23h00 (environ) – Je commence à avoir des repères tactiques. Les boutons d’appel sonnent sans arrêt et le personnel ne peut pas être partout : pour demander l’urinal, rien ne sert de sonner : il faut choper le gars quand il vient calmer mon voisin. A lui ensuite d’en trouver un et de me l’apporter avant d’être de nouveau happé.
23h30 (environ) – D’ailleurs ce voisin s’est pissé dessus et son délire change : il est désormais enfermé dans les toilettes et personne ne vient lui ouvrir. On veut l’empêcher de sortir. Il est vrai qu’il a des contentions dont il réussit partiellement à se libérer ce qui le met dans une position très inconfortable. Ma voisine immédiate, elle, ne veut pas rester là : elle a, dit-elle, une chambre dans l’hôpital et veut y retourner. Le soignant ne la croit pas et pense qu’elle confond avec la chambre d’accueil.Une autre dame s’est fait pipi dessus. On lui met le bassin mais elle n’y arrive pas.

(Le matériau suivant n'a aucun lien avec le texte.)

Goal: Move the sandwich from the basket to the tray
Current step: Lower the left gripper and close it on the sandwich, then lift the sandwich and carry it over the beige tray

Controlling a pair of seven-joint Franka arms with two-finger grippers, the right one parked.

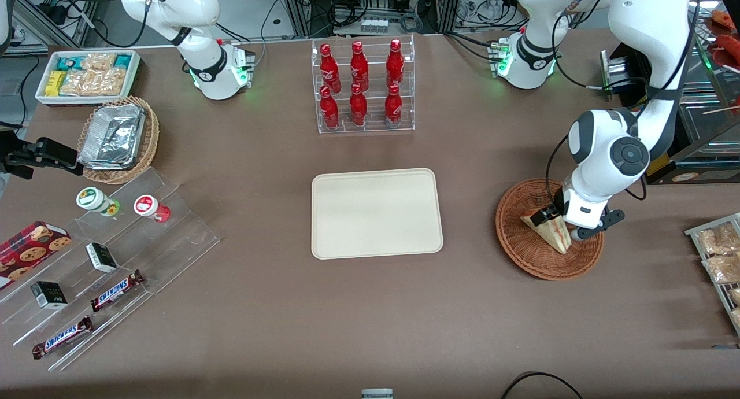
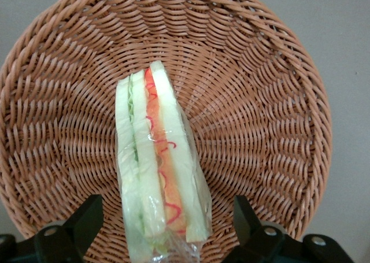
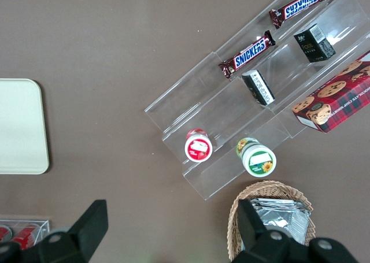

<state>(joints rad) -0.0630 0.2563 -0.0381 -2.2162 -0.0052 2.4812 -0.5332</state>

Minuit - « Champagne !» L’ambiance monte et Jacques Higelin entre en scène. Mon voisin, toujours empêtré dans ses toilettes virtuelles et ses contentions, demande de l’aide. Dans les couloirs, moins de monde. La dame sur son bassin demande à être libérée -Y a t-il quelqu’un ? »- »Oui, il y a moi », répond mon voisin, mais ils m’ont enfermé ! ». Jacques Higelin continue : « Quelques vipères écarlates, Vampires éblouis par de lubriques vestales. »
Mardi 25 janvier -01h20 – Finalement, la vieille dame avait bien une chambre. On vient me chercher pour la radio. Scanner. Radio. Re-scanner . Rapide. Retour aux boxes, on m’avait piqué ma place. Tout rentre dans l’ordre. L’ambulancier qui avait amené le voisin enfermé le ramène chez lui. Ma femme et mon fils sont partis se coucher. Un chirurgien vient m’annoncer que j’ai une mauvaise fracture du tibia au niveau de la cheville et que je devrai être opéré. Peut-être dans quelques heures. C’est là je crois, qu’on m’a mis un plâtre provisoire. J’ai bien aimé la coopération entre l’interne et l’infirmière pour le confectionner.
03h00 – Je suis dans ma chambre . J’y attendrai l’opération trois jours. Le planning. Les soignants sont adorables. Ma colère est intacte.